TODAY’S dark and brooding selection of photographs from concert and music venues show some famous musical faces and others who are not so well known.

Most iconic of all, though, is jazz and swing legend Benny Goodman.

He is pictured here at the Brighton Dome in 1971, but more famous still is his concert at Carnegie Hall in New York City on January 16, 1938, which was described by one critic as “the single most important jazz or popular music concert in history: jazz’s ‘coming out’ party to the world of ‘respectable’ music.”

As band leader of an integrated (multi-racial) jazz band in the era of segregation, Goodman was also responsible for a significant step in racial integration in America.

In the early 1930s, black and white musicians could not play together in most clubs and concerts.

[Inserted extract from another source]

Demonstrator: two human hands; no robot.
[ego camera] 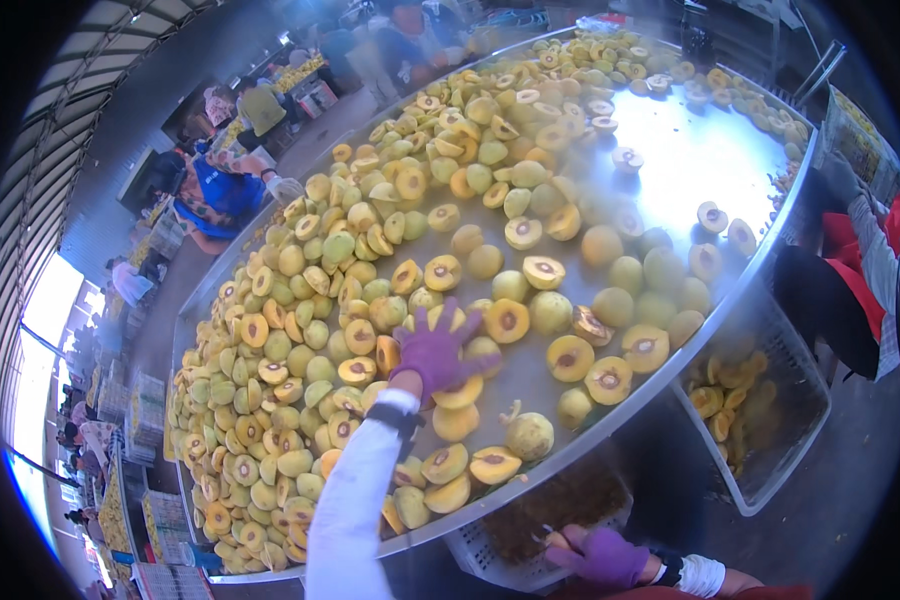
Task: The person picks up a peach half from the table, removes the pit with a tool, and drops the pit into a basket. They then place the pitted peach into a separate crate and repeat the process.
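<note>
Halved yellow-green stone fruits (507,321), many with the pit showing, lie heaped and scattered on a large metal table (675,360). My left hand (439,349), in a purple glove, rests on fruit near the table's middle with its fingers spread. Below the near edge, my right hand (604,556), also gloved in purple, is closed around a small tool with a pale handle, whose kind I cannot tell. Beneath that hand stands a white plastic crate (495,555) holding dark brown bits. A whole round fruit with a stem stub (529,436) lies near the rim.
A grey plastic crate (765,491) with fruit pieces stands under the table's right side. A co-worker's gloved hand (286,189) reaches to the far left rim. Another person's sleeve (874,247) is at the right, beside a filled crate (855,142). More workers and stacked crates are behind.
</note>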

In the Southern states, racial segregation was enforced by law.

Goodman broke with tradition by hiring Teddy Wilson to play with him and the drummer Gene Krupa in the Benny Goodman Trio.

This integration in music happened ten years before Jackie Robinson became the first black American to enter Major League Baseball, widely considered a milestone in American race relations.

Goodman’s popularity was such that he could remain financially viable without touring the South, where he would have been subject to arrest for violating Jim Crow laws.

By the time of this appearance his career was nearing its end, by which time he had also retrained as a classical clarinettist.

According to one biographer, he studied with Reginald Kell, one of the world’s leading classical clarinetists, at the age of 40 and to do so had to change his entire technique.

Despite increasing health problems, he continued to play until his death from a heart attack in New York City in 1986, at the age of 77.